COSENZA Ci sono sgarri che si regolano solo con il sangue, non ci sono pax da siglare o il disperato ricorso alle vie diplomatiche. E’ il caso del tentato omicidio di Pietrangelo Meduri (conosciuto come Piero o Pierino) finito nelle carte dell’inchiesta denominata “Recovery” che la Dda di Catanzaro ha coordinato nelle scorse settimane. Nel mirino della Distrettuale Antimafia un sodalizio criminale dedito al narcotraffico. Nella ricostruzione dei presunti gruppi criminali della galassia nera bruzia, figura anche quello che gli investigatori riconducono alla famiglia Meduri.
Quando i magistrati chiedono ad alcuni collaboratori di giustizia di riferire in merito ai soggetti appartenenti al presunto clan, spunta fuori un vecchio racconto di Celestino Abbruzzese alias “Micetto” e Silvio Gioia che vede coinvolti Luigi Abbruzzese detto “Pikachu”, Nicola Abbruzzese e Antonio Abruzzese (classe 1984).

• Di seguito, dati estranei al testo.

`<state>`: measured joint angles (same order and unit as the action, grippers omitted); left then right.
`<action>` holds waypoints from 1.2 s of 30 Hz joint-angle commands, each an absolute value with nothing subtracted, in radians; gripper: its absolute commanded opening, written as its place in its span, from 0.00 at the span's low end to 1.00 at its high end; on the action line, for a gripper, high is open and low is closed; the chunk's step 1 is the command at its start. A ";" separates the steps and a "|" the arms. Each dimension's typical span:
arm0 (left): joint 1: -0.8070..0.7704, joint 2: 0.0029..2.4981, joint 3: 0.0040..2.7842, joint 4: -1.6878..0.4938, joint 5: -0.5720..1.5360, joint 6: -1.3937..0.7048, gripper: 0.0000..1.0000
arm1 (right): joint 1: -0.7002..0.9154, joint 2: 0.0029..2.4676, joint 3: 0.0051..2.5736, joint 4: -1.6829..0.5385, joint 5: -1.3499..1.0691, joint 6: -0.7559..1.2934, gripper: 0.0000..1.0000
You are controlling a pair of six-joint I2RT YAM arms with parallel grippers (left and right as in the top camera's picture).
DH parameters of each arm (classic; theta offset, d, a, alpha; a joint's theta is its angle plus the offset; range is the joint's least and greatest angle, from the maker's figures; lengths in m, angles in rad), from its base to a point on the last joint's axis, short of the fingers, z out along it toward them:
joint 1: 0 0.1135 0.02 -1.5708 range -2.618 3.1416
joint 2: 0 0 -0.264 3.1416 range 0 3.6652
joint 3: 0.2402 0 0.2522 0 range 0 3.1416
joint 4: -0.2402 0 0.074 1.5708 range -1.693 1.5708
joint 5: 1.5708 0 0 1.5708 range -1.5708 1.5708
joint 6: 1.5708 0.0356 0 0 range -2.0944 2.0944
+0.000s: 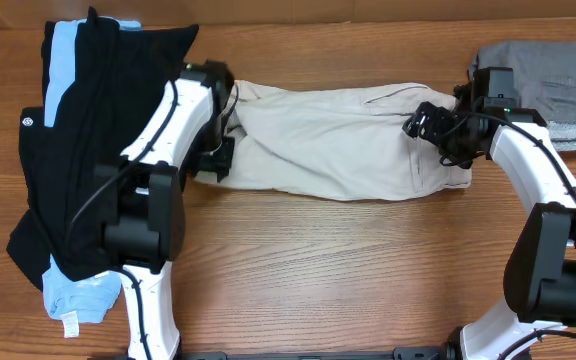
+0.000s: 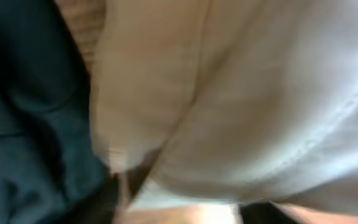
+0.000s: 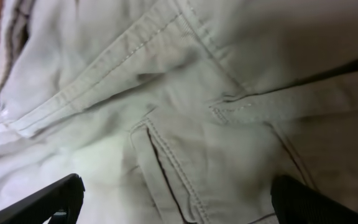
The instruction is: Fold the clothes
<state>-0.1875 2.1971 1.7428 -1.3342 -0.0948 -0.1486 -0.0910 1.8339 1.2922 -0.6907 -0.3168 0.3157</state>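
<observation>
On the left of the table (image 1: 348, 280) lies a heap of black and pale blue garments (image 1: 78, 150). Next, the left gripper (image 1: 216, 158) meets the left end of the beige trousers (image 1: 338, 140), which lie across the middle; its grip I cannot tell. The right gripper (image 1: 430, 125), fingers (image 3: 55, 199) spread wide, is over their right end, near folded grey clothes (image 1: 558, 75).

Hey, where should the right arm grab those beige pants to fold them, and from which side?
Probably the waist end of the pants, coming down from above on the right. They lie flat, stretched left to right, and the thick stitched seams there give the open right gripper something firm to pinch.
</observation>
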 commanded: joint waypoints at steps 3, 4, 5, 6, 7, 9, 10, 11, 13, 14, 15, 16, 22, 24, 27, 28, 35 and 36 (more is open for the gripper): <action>-0.155 2.178 1.724 -1.315 -0.112 -0.152 0.98 | -0.096 1.805 1.346 -0.690 -0.417 0.236 0.98; -0.155 2.177 1.739 -1.323 -0.112 -0.149 1.00 | -0.095 1.799 1.351 -0.692 -0.424 0.231 0.97; -0.155 2.174 1.763 -1.335 -0.112 -0.149 1.00 | -0.095 1.795 1.354 -0.692 -0.424 0.230 0.97; -0.156 2.170 1.785 -1.347 -0.112 -0.148 1.00 | -0.094 1.794 1.356 -0.691 -0.424 0.230 0.97; -0.157 2.162 1.810 -1.356 -0.110 -0.146 1.00 | -0.094 1.794 1.356 -0.690 -0.424 0.230 0.96; -0.162 2.135 1.852 -1.363 -0.110 -0.146 1.00 | -0.094 1.794 1.353 -0.692 -0.421 0.211 0.94; -0.164 2.120 1.867 -1.360 -0.104 -0.146 1.00 | -0.094 1.795 1.351 -0.691 -0.419 0.200 0.93; -0.165 2.097 1.882 -1.350 -0.091 -0.146 1.00 | -0.094 1.795 1.349 -0.690 -0.404 0.200 0.93; -0.165 2.054 1.893 -1.312 -0.049 -0.130 1.00 | -0.094 1.795 1.349 -0.689 -0.345 0.201 0.93; -0.165 2.031 1.893 -1.285 -0.016 -0.117 1.00 | -0.094 1.795 1.349 -0.686 -0.314 0.201 0.93; -0.167 2.012 1.893 -1.260 0.034 -0.092 1.00 | -0.096 1.795 1.349 -0.682 -0.295 0.201 0.94; -0.169 2.000 1.893 -1.241 0.087 -0.060 1.00 | -0.099 1.795 1.349 -0.678 -0.283 0.201 0.96; -0.213 2.009 1.884 -1.187 0.267 0.123 1.00 | -0.139 1.795 1.349 -0.669 -0.270 0.201 0.97; -0.232 2.029 1.881 -1.189 0.266 0.159 1.00 | -0.151 1.795 1.349 -0.673 -0.284 0.200 0.96; -0.257 2.075 1.880 -1.189 0.254 0.168 0.88 | -0.160 1.795 1.349 -0.688 -0.314 0.200 0.93; -0.261 2.093 1.880 -1.188 0.255 0.168 0.81 | -0.162 1.795 1.349 -0.691 -0.329 0.199 0.91; -0.243 2.225 1.880 -1.151 0.256 0.096 0.26 | -0.178 1.795 1.349 -0.694 -0.358 0.180 0.89; -0.239 2.241 1.880 -1.140 0.256 0.096 0.22 | -0.181 1.795 1.349 -0.695 -0.358 0.177 0.89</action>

I fratelli “Banana”, gli “zingari” di Cosenza, sarebbero dunque responsabili del tentato agguato mortale ai danni di Pierino Meduri, avvenuto nel gennaio 2013 «in occasione del funerale del papà di Claudio Pastiglia tenutosi al secondo lotto di via Popilia», sostiene il pentito Gioia. Che aggiunge: «Ricordo, perché ero presente in quanto partecipante al funerale, che mentre si muoveva il corteo funebre ho notato Luigi e Nicola Abbruzzese figli di “banana” ed il loro cognato Antonio Abbruzzese, che discutevano animatamente con Pierino Meduri. Dopo qualche minuto ho avvertito delle esplosioni di colpi di arma da fuoco e subito dopo ho visto allontanarsi i tre Abbruzzese a bordo di una Fiat Punto Abart di colore nero, con inserite nella targa le sigle CZ». Il racconto prosegue. Meduri venne raggiunto da alcuni colpi di pistola «sparati da Nicola Abbruzzese: tale circostanza mi è stata riferita da una ragazza di nome Stefania abitante nei pressi partecipante anch’essa al corteo funebre e che quindi era stata testimone oculare dell’evento». Secondo Celestino Abbruzzese, «successivamente al ferimento, Pietrangelo assieme ai suoi fratelli, si sarebbero avvicinati al gruppo denominato “Strusciatappine” dal quale avrebbero iniziato ad approvvigionarsi di stupefacente». Ma perché punire Meduri? Da quanto emerge dal racconto del pentito, Meduri – contravvenendo al regime di monopolio imposto per lo spaccio di stupefacenti a Cosenza – «si approvvigionava dell’eroina dai suoi cugini abitanti ad Africo Nuovo». Insomma, la vittima dell’agguato avrebbe fatto ricorso al «sottobanco», pratica non ammessa dai clan cosentini come ha avuto modo di confessare un altro esponente dei “Banana”, Celestino Abbruzzese alias “Micetto”.
Nel tratteggiare il profilo del presunto gruppo criminale, chi indaga si avvale del supporto delle intercettazioni. In una telefonata, l’indagato Filippo Meduri racconta al nipote il metodo usato dai fratelli Banana per capire se spacciasse al dettaglio dello stupefacente di provenienza diversa, ricorrendo al sottobanco. Meduri, inoltre, aggiunge un particolare riferito ad un colloquio personale con “Tonino Banana” al quale aveva chiesto il permesso di spacciare al dettaglio il “cobret“, un derivato sintetico dell’eroina: un mix illecito di oppiodi. Permesso poi accordato. «Poi quando invece del “cobret” che gliel’ho avevo detto a Tonino, ti ricordi che gli ho detto a Tonino che e… i soldi del “cobret” … qualcuno me lo posso prendere? E mi ha detto di si». (f.b.)